В то рождественское утро Мюрат, быть может, впервые в жизни испытал что‑то близкое к глубокому чувству. От этого состояния на его лице появилась улыбка. Мать не видела лица сына, а то бы ужаснулась, ибо его улыбка была такой же, как у незнакомца, много лет назад явившегося к ним в дом, улыбка самодовольного превосходства и холодной уверенности. Мюрат нашел свой жизненный путь, дорогу к власти, доступную даже людям незнатного происхождения. Нашел широко открытую дверь. Со времен революции 1789 года Церковь страдала от жестокой нехватки священников. Сказывались те страшные дни, когда одних священников высылали, а оставшихся казнили. Спустя несколько десятков лет Церковь все еще не могла оправиться от нанесенного удара. Вакансии открывали возможности, а низкий уровень соперничества сулил больше преимуществ. Мюрат наконец понял, куда направит свои стопы, и его решение не имело ничего общего с желанием служить Богу.
На восемнадцатом году жизни он поступил в семинарию Сен‑Мишель. Семинарская жизнь его не тяготила, он быстро приспособился к ее требованиям и стал усердно изучать ее условия и правила. Он прекрасно понимал, что нужно, чтобы стать священником. Он хладнокровно просчитал все ожидания церковной иерархии и самих прихожан и всячески старался каждым своим словом и действием производить надлежащее впечатление. Религиозные мысли редко посещали его ум, а когда такое случалось, в них было лишь механическое заучивание и ни капли убежденности. В Бога он вообще не верил, а когда молился, то просто заполнял пустоту такими же пустыми словами. Мюрат не ждал, что Бог ответит на его молитвы. Бог и не отвечал. Он никогда не искал Бога в том, что его окружало, не вопрошал, есть ли тут Бог. Мюрату это не было важно. Сан священника являлся для него разновидностью торговли, но не товарами, а человеческими душами. Веры в основополагающий принцип Бога ему требовалось не больше, чем биржевому торговцу – веры в основополагающий принцип фондовой биржи. Главное – убедиться, работает ли это. Если другие верили, он даровал им их веру. Если сам он не верил, но соблюдал все внешние условия, кто посмеет строго его судить? Он был умным хамелеоном, не испытывавшим неудобств морального свойства.

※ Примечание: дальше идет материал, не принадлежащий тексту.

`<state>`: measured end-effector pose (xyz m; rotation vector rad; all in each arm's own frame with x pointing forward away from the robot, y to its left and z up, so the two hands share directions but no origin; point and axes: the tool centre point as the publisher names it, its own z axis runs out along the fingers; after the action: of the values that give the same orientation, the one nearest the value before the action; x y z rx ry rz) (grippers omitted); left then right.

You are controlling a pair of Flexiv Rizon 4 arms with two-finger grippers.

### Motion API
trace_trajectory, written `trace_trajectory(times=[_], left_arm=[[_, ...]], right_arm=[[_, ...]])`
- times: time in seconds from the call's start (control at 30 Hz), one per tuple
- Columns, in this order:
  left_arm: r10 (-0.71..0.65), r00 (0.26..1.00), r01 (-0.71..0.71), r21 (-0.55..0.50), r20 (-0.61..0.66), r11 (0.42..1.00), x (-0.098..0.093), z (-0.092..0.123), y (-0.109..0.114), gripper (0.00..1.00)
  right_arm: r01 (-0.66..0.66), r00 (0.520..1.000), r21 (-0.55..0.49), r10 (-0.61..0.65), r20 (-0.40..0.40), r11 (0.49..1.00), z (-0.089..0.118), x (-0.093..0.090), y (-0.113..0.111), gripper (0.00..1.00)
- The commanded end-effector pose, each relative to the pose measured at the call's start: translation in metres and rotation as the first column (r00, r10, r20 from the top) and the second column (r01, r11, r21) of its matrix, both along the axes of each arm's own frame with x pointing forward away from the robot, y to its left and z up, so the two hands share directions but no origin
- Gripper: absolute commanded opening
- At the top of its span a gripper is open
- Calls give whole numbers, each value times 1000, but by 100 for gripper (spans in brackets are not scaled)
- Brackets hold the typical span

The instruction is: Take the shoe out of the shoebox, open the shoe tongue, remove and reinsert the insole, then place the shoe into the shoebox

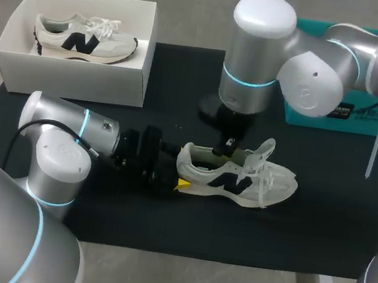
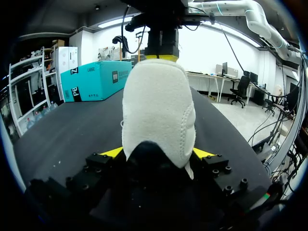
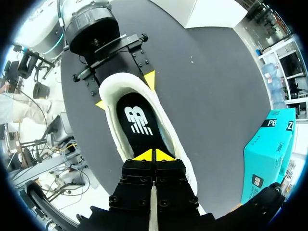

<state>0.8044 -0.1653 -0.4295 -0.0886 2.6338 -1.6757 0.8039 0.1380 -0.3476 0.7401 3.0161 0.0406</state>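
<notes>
1. Head view: the shoe lay on its sole on the black mat, out of the white shoebox, which stood at the mat's far left corner with a second shoe inside. The left gripper was at the shoe's heel. The right gripper hung over the shoe's opening, its fingers mostly hidden by the arm. A teal box stood behind the right arm.

2. Left wrist view: the left gripper was clamped on the shoe. The padded heel sat between its yellow fingertips, one pressing on each side.

3. Right wrist view: the right gripper had its two yellow tips pressed together, down inside the shoe and just over the dark insole. Whether they pinched the insole's edge could not be told. Ahead, the left gripper clasped the heel.
</notes>
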Motion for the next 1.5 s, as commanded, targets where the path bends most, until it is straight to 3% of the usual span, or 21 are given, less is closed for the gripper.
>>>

Исповедальня – вот где его талант приспосабливаться достиг наибольшей высоты. Там он симулировал душевные муки и призывал к самым жестоким проявлениям раскаяния. Там он признавался в проступках, зная, что о них необходимо услышать его исповеднику по другую сторону ширмы. Мюрат признавал за собой некоторые грехи, а в тех случаях, когда грехи казались ему незначительными, он намеренно их преувеличивал и приукрашивал. Он стремился к реалистичному балансу. Признавался в жадности, но утаивал амбициозность. Говорил о пустоте внутри, умалчивая об отсутствии веры. Каялся, что гневается на человека, ставшего причиной самоубийства его отца, однако молчал о зависти, испытываемой к тому человеку. Он говорил все, что ожидали услышать от кающегося грешника его возраста, и знал, где остановиться. Одно дело – определенная доля откровенности в служении своим целям, и совсем другое – откровенность в служении правде без прикрас. Тут он не хотел заходить далеко. Он не рассказывал о женщинах, утехами которых продолжал пользоваться за пределами семинарии. И уж тем более он молчал об одном мужчине. Каждый понедельник после вечерней молитвы, когда семинария затихала и укладывалась спать, в комнатенку Мюрата тихо проскальзывал священник и оставался там до рассвета. Подобные признания были бы чрезмерными для исповедника за ширмой, и Мюрат держал их при себе.